■ **ASSIGNMENT**: Give the number of lines in the records that include the word "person", and nothing besides.

■ **INPUT DATA**:
· · · · ·

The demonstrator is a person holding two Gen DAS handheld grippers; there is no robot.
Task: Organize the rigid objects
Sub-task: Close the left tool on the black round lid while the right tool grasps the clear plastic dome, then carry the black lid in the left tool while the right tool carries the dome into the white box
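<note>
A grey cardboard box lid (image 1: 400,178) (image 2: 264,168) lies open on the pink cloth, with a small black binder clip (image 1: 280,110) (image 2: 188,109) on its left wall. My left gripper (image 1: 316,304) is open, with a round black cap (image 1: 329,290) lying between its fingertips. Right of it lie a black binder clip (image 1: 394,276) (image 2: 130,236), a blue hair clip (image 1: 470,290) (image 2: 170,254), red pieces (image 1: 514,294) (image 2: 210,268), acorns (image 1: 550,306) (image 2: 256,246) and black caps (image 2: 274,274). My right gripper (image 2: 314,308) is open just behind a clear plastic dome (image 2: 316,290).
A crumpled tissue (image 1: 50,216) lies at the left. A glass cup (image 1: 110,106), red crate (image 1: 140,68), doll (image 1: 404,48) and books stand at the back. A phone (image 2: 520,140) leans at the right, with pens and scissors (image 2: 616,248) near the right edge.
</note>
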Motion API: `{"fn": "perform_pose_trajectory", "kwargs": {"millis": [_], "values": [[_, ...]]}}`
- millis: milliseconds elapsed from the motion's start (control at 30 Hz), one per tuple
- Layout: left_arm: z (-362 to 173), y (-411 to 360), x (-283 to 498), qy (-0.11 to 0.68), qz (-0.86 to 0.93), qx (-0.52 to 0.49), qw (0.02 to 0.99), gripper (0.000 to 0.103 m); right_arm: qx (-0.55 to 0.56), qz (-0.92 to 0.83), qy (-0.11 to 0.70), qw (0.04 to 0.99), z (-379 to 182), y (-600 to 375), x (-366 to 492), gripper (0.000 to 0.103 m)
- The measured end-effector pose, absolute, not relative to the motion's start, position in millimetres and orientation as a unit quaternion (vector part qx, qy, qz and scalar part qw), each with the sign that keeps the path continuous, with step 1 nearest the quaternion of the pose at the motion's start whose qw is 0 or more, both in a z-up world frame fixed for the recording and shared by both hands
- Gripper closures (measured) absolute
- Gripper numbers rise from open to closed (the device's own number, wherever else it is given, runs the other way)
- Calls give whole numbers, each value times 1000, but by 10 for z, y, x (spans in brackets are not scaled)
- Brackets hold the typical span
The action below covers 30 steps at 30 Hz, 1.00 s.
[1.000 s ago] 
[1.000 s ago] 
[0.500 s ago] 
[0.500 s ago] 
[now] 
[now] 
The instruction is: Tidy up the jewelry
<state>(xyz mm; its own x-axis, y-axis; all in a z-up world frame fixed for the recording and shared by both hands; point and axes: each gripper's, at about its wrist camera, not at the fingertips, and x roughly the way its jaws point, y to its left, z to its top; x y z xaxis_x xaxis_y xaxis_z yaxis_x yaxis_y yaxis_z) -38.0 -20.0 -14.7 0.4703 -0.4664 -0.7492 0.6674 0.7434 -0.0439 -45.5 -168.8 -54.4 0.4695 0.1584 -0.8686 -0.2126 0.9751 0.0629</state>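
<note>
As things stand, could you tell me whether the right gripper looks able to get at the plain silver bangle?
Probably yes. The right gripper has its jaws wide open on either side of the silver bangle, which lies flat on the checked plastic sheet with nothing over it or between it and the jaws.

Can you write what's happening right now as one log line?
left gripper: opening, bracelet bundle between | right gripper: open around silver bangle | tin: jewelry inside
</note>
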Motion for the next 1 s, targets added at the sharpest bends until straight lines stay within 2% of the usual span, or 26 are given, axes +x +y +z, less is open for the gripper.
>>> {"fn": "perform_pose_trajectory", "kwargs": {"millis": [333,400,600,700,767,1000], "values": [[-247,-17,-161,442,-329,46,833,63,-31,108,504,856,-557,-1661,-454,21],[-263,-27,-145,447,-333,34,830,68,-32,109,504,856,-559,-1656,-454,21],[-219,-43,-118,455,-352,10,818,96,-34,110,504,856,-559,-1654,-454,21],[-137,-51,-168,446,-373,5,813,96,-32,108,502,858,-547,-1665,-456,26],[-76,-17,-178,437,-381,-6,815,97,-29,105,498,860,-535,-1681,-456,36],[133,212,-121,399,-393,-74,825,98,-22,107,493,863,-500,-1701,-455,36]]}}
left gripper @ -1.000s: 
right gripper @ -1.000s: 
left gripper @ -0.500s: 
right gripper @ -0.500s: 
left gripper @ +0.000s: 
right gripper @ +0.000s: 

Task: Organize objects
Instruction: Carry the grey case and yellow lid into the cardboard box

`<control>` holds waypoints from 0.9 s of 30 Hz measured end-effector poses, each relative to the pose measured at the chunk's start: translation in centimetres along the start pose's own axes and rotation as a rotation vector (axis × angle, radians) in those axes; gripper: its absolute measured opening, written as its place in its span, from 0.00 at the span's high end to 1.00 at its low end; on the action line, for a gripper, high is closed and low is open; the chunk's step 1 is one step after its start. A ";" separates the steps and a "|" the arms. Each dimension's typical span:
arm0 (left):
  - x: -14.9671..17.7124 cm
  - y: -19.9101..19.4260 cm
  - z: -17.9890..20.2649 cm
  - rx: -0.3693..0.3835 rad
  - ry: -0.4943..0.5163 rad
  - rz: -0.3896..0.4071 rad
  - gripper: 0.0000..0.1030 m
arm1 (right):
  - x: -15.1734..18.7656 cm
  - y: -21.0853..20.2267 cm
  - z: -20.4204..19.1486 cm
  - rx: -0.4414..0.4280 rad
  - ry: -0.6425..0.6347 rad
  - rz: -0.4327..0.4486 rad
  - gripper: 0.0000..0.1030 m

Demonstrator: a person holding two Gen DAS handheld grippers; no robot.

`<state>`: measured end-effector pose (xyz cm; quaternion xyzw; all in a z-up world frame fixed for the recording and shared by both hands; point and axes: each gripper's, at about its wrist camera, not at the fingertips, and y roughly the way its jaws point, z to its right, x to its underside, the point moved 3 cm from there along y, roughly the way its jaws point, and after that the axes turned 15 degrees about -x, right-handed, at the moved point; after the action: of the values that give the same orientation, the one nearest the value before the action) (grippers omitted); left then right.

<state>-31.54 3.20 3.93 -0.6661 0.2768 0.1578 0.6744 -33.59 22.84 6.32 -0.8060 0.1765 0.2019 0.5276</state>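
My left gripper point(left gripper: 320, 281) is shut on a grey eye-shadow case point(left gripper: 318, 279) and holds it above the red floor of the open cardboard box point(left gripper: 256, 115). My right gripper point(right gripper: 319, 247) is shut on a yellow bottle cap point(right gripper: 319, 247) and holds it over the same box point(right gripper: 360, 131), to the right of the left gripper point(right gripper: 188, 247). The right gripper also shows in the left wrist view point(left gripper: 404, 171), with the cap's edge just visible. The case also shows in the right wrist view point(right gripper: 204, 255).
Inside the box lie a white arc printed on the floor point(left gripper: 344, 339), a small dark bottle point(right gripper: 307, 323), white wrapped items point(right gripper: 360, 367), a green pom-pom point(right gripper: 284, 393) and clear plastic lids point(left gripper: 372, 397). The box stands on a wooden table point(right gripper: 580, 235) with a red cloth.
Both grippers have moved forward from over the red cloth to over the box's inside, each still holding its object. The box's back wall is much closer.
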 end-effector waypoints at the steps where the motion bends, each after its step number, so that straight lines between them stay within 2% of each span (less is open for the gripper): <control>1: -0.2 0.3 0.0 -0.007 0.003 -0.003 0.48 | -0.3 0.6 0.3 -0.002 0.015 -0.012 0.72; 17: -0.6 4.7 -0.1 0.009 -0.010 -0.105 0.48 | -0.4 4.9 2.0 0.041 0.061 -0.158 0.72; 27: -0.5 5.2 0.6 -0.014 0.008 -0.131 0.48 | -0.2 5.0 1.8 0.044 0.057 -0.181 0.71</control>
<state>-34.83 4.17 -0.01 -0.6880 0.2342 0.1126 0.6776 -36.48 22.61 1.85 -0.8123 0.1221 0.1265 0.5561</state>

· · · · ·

■ **TASK ANSWER**: 2